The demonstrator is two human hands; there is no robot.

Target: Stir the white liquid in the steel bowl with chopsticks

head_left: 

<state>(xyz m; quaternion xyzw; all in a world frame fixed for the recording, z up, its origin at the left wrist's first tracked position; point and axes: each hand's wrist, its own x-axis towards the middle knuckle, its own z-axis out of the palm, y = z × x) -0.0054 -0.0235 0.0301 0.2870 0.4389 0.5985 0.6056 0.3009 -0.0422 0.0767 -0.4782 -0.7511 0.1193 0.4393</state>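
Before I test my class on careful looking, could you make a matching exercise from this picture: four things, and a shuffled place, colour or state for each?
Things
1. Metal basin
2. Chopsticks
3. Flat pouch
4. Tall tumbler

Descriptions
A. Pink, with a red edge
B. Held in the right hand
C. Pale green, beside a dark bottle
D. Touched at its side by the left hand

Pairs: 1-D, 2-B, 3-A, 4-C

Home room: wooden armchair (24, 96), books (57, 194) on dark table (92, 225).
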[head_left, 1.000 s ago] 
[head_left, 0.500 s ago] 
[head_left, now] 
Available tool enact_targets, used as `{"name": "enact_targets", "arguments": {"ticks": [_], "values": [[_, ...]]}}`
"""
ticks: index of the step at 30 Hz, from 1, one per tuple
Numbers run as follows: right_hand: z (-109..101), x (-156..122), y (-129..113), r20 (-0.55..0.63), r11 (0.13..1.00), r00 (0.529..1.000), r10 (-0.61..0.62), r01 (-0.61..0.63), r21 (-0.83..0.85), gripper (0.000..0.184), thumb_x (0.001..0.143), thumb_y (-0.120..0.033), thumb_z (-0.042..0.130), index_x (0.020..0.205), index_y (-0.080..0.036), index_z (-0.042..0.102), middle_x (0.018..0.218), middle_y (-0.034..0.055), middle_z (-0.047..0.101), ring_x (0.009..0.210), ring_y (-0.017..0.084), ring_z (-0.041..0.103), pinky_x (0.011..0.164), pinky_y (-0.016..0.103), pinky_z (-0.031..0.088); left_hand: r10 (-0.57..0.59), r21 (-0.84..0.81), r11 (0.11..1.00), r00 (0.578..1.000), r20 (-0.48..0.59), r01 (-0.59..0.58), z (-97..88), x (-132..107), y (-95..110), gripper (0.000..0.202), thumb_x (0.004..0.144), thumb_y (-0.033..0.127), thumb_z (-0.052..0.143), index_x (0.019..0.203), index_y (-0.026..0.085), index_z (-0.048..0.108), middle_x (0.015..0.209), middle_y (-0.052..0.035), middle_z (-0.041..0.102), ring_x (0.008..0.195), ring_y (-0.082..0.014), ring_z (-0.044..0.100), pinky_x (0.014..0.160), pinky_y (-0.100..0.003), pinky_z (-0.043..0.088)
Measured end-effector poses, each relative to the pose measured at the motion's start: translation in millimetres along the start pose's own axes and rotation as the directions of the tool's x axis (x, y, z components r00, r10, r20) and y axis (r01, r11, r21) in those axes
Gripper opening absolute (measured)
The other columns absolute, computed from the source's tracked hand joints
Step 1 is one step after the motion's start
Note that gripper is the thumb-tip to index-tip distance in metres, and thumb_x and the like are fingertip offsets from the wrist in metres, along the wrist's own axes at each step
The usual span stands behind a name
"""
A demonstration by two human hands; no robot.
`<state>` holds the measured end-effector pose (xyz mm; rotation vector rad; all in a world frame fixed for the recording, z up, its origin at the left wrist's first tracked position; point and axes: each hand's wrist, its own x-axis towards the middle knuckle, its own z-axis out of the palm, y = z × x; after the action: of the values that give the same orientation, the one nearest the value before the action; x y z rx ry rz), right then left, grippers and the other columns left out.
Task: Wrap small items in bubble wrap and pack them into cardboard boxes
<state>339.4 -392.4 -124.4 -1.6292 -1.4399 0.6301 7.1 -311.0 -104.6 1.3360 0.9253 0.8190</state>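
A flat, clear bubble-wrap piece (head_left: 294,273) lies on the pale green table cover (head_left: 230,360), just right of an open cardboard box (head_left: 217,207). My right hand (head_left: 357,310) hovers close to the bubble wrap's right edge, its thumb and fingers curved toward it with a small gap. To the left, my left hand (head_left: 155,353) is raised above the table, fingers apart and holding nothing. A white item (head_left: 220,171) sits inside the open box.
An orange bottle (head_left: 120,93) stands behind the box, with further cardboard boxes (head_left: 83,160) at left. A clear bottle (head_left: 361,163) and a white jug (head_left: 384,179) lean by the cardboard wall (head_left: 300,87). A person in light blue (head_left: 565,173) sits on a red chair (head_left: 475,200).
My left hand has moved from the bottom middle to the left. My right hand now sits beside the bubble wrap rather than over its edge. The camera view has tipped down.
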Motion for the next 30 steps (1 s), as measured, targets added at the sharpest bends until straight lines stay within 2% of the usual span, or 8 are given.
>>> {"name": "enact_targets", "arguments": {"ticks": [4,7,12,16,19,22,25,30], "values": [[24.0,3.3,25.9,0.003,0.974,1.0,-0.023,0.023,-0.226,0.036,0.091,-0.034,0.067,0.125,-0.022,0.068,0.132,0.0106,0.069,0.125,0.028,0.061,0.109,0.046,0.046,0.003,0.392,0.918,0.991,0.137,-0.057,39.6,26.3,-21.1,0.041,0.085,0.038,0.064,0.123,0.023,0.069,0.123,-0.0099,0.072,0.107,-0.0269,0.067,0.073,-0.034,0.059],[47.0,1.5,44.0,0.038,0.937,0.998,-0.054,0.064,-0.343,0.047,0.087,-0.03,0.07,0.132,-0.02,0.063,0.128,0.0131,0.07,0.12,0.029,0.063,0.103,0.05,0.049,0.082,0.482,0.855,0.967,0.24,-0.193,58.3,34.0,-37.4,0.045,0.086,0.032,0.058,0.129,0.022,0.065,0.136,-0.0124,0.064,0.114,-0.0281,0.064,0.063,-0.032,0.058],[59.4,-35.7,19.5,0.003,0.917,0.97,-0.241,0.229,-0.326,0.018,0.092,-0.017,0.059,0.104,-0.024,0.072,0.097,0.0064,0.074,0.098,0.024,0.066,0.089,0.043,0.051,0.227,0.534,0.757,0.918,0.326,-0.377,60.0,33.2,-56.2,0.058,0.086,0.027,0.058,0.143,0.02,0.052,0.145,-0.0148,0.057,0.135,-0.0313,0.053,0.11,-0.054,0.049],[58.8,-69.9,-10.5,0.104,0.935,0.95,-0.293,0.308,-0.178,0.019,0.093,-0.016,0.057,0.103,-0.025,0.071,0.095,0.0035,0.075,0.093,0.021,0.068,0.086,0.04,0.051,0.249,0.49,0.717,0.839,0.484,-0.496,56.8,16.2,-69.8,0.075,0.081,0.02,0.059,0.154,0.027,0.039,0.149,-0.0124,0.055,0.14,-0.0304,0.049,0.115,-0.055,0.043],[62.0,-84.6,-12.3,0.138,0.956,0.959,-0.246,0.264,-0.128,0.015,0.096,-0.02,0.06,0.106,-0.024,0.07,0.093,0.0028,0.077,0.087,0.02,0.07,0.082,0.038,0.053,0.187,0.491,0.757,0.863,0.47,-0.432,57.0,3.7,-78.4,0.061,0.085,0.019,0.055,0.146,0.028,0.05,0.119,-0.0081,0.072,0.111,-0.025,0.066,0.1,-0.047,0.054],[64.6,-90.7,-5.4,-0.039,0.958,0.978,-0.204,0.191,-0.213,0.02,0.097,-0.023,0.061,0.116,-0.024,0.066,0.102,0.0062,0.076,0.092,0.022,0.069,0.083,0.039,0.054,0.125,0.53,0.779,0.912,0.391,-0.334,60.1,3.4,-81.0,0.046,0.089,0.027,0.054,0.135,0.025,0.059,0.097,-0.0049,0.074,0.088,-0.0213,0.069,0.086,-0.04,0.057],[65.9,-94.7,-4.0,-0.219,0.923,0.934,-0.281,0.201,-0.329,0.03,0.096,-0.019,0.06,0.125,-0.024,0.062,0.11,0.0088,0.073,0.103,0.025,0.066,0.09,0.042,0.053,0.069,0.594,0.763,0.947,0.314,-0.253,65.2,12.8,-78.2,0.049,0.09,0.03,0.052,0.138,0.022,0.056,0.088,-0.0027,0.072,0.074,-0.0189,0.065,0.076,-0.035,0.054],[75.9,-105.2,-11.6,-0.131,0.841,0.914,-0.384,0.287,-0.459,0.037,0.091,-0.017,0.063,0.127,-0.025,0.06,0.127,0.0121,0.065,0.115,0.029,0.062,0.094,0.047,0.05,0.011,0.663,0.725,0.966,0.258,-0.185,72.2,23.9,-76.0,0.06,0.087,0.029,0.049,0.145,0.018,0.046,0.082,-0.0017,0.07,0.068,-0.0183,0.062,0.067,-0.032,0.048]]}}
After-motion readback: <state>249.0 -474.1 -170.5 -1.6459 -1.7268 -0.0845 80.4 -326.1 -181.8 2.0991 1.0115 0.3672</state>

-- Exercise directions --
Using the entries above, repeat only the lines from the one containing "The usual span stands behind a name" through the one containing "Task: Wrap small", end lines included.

-- Answer space --
The usual span stands behind a name
"""
A demonstration by two human hands; no robot.
`<state>` holds the measured end-effector pose (xyz mm; rotation vector rad; all in a world frame fixed for the recording, z up, its origin at the left wrist's first tracked position; point and axes: each hand's wrist, its own x-axis towards the middle knuckle, its own z-axis out of the palm, y = z × x; after the action: of the values that give the same orientation, the one nearest the value before the action; x y z rx ry rz), right then left, grippers and the other columns left out.
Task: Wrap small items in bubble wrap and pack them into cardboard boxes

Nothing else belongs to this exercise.